Segment Start: Source material

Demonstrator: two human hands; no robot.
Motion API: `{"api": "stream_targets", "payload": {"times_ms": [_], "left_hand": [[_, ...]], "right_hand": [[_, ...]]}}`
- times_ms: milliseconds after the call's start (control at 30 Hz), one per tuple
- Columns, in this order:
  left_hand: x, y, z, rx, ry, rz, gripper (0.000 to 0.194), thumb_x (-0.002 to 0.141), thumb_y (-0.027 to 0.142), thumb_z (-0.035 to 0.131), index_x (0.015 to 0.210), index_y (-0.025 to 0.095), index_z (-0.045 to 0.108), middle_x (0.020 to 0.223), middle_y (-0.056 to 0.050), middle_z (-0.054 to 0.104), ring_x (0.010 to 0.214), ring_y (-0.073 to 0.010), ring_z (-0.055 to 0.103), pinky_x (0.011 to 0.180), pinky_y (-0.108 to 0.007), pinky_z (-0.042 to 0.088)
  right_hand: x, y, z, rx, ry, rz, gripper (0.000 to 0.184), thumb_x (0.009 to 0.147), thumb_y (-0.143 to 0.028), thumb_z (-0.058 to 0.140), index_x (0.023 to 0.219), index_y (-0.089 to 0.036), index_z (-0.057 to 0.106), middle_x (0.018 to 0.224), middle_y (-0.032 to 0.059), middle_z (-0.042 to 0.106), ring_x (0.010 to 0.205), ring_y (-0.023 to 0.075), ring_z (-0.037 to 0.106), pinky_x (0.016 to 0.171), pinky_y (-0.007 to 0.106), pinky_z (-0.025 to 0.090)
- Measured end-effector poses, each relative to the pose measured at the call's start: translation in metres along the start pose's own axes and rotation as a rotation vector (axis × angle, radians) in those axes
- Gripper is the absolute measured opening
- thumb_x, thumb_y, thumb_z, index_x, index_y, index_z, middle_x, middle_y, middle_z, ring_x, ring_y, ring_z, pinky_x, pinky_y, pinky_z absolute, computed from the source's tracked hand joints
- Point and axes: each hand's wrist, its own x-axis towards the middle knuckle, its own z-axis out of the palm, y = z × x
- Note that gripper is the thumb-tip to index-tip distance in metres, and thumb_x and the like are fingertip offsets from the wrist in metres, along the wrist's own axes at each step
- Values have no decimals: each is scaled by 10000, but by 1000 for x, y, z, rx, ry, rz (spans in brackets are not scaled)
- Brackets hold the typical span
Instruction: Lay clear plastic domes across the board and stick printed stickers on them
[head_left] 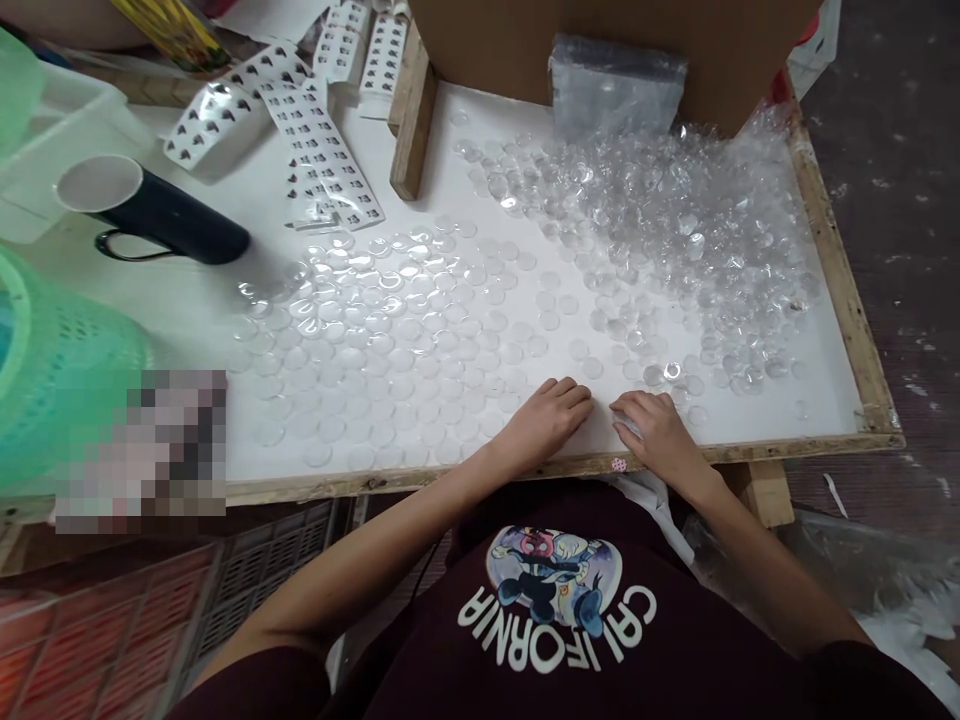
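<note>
Both my hands rest palm down at the near edge of a white work board (pixel 787 400) with a wooden rim. My left hand (pixel 546 420) lies with fingers curled lightly on the board, right beside a flat spread of clear round glass discs (pixel 390 330). My right hand (pixel 654 428) sits next to it, fingertips bent onto the board near a few stray discs. Whether either hand holds a disc is hidden under the fingers. A loose heap of clear discs (pixel 660 220) fills the far right of the board.
A black mug (pixel 150 208) lies on its side at the left. Sheets of small heart stickers (pixel 315 150) lie at the back, beside a wooden block (pixel 412 130). A cardboard box (pixel 525 40) and a plastic bag (pixel 615 80) stand behind the heap. A green basket (pixel 52 380) sits at the left.
</note>
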Motion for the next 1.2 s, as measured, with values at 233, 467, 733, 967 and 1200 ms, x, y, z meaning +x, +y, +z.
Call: {"api": "stream_targets", "payload": {"times_ms": [233,467,733,967,1200], "left_hand": [[-10,3,-8,-65,97,-67,197,985,117,513,1169,133,583,1178,-115,655,1067,-255,572,889,-378,481],[1,27,4,-100,67,57,166,1000,141,503,1134,133,600,1214,-132,652,1109,-267,602,918,-402,509],[21,28,14,-159,21,158,289,987,153,544,1272,135,583,1451,-141,570,1354,-266,520,1107,-406,431],[-2,10,2,-149,20,61,158,995,137,512,1070,130,650,1184,-114,695,1148,-260,618,984,-403,501],[5,13,-10,-134,43,43,151,1001,131,502,1051,121,645,1116,-120,686,1082,-265,610,936,-409,498]], "right_hand": [[7,-10,7,174,74,90,232,971,-174,460,1097,-206,652,1051,83,751,918,234,688,883,403,437],[-2,6,5,213,220,152,215,981,-205,462,1059,-226,661,1035,54,758,937,232,680,887,397,466],[-4,46,-6,-97,345,139,266,966,-272,540,1191,-228,675,1360,121,605,1239,308,538,1017,477,422],[-4,106,-24,-80,356,185,288,961,-277,493,1162,-223,691,1232,128,641,1178,306,582,1013,501,457],[-22,103,-46,-54,486,222,270,955,-266,497,1140,-212,686,1146,125,660,1128,295,618,977,471,502]]}}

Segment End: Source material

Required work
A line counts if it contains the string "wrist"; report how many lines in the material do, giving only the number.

Solution for this exercise
2